EXERCISE AIM. If a line of the data below contains the string "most", count it, then state the total alone.

■ ■ ■

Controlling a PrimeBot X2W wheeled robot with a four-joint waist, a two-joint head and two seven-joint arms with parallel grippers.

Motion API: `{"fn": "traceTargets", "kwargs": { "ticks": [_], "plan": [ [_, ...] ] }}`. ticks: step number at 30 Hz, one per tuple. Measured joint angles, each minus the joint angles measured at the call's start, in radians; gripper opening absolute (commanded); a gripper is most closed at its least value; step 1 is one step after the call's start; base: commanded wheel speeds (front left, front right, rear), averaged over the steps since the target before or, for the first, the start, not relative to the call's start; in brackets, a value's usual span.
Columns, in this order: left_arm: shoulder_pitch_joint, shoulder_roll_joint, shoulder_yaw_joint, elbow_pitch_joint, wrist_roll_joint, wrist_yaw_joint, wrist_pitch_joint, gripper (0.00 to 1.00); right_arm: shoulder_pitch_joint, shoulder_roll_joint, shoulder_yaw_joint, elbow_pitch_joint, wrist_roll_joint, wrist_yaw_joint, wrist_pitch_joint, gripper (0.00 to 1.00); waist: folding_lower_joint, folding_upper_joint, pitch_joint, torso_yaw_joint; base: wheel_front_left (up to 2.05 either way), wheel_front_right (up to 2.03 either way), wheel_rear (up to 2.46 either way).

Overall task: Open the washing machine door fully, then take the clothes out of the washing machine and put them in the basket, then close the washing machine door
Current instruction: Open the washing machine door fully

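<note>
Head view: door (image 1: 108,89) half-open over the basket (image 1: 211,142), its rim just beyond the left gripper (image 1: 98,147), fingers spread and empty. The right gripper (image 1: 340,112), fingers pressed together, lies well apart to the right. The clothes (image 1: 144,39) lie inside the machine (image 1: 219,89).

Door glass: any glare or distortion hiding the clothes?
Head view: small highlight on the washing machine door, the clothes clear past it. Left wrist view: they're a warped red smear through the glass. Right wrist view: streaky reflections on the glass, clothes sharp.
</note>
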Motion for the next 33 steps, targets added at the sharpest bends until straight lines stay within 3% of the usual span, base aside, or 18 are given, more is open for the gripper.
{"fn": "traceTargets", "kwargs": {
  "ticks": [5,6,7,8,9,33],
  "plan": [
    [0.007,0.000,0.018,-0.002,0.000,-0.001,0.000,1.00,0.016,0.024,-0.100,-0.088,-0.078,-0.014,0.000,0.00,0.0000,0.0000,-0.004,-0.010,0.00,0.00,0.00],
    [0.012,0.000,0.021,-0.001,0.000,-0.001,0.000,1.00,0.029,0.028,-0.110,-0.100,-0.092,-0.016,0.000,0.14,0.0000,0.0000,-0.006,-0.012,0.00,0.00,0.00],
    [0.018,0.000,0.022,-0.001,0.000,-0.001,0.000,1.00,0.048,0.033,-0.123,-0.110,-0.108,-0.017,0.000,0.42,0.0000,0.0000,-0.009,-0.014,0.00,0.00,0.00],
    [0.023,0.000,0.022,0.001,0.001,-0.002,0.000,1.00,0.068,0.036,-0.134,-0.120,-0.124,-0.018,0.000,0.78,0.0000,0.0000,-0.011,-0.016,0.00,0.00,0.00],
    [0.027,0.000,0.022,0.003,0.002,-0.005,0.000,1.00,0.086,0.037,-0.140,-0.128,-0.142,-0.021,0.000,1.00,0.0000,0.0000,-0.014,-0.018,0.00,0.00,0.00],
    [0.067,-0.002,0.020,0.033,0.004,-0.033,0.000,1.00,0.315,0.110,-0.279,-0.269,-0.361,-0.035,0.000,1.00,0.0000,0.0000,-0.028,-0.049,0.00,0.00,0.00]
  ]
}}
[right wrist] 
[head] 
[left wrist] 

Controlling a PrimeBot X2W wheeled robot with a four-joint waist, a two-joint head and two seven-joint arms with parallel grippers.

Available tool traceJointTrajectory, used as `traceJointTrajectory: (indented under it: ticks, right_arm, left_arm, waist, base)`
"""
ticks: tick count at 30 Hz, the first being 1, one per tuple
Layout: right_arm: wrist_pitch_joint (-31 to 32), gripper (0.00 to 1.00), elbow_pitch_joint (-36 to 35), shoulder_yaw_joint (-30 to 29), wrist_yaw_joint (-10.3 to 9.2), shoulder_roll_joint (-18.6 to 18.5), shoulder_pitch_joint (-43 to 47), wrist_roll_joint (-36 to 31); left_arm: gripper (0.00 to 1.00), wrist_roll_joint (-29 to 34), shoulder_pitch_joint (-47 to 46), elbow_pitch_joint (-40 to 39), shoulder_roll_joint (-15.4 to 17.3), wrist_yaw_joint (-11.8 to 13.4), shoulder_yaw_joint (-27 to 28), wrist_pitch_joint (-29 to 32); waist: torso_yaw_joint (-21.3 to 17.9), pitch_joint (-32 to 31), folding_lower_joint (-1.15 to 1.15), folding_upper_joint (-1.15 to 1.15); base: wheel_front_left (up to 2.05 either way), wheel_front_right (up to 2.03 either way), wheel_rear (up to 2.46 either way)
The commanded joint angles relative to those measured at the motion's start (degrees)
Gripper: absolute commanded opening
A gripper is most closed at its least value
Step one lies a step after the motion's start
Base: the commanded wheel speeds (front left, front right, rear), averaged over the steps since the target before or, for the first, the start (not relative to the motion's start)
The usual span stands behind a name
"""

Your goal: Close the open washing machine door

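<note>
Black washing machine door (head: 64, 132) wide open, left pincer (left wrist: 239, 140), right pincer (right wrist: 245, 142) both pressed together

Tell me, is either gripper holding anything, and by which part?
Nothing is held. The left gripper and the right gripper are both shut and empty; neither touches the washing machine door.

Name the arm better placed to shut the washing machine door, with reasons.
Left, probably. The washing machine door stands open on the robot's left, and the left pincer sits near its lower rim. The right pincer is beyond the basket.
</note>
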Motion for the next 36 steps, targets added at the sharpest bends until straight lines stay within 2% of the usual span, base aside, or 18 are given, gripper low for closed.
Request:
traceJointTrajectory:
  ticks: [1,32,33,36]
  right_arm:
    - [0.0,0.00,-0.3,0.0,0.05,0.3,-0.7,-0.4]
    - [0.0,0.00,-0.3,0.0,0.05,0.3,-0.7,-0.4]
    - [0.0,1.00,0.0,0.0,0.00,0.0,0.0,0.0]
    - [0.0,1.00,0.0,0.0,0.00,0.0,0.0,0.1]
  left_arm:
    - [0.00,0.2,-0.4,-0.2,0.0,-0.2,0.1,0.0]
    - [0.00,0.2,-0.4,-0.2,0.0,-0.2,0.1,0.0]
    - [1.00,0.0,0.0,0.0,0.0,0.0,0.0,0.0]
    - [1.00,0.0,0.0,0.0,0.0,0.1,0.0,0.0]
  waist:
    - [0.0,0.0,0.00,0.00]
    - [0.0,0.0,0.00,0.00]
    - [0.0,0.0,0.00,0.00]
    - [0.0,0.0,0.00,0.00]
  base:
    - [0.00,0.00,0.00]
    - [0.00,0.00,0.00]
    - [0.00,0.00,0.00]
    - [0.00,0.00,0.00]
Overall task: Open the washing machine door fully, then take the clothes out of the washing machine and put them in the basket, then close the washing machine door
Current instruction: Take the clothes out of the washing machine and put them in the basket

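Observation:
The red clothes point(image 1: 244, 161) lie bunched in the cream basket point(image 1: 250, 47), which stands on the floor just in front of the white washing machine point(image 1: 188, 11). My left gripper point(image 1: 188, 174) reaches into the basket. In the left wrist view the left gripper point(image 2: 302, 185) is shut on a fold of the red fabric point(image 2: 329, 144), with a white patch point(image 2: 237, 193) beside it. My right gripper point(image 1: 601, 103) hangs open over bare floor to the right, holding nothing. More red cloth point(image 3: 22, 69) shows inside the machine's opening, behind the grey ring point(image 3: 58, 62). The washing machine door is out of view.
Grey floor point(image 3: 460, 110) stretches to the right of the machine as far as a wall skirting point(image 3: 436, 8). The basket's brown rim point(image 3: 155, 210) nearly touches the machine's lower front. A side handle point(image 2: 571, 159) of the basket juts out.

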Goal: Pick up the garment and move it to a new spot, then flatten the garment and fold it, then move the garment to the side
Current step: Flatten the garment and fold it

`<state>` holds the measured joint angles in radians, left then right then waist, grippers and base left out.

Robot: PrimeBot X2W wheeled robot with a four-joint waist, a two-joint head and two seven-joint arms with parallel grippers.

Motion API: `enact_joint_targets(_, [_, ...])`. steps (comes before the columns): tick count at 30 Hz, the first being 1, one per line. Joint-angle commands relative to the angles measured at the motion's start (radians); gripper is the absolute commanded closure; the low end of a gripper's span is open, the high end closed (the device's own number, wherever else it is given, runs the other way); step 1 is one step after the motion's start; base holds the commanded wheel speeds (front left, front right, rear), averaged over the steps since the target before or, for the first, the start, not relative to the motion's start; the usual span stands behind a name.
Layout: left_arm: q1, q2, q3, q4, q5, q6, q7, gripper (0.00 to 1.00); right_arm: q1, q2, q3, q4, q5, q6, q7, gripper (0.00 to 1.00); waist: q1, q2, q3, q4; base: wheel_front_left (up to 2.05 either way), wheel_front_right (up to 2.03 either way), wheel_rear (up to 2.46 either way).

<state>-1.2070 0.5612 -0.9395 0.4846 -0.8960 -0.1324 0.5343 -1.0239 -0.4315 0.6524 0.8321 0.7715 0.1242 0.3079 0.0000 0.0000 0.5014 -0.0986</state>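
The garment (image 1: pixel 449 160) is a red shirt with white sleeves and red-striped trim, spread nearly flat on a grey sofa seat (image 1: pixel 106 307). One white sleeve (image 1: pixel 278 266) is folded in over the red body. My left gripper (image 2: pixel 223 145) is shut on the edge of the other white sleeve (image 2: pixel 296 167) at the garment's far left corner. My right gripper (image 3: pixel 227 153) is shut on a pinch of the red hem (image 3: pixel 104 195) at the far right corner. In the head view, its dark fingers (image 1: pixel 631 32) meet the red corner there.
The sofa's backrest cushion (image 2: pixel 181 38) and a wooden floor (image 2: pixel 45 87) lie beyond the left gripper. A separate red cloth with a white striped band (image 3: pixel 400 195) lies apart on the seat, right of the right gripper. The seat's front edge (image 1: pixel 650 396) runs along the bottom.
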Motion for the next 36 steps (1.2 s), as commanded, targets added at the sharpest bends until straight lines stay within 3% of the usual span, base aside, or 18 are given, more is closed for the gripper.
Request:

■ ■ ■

REPLY TO THE EXERCISE. 2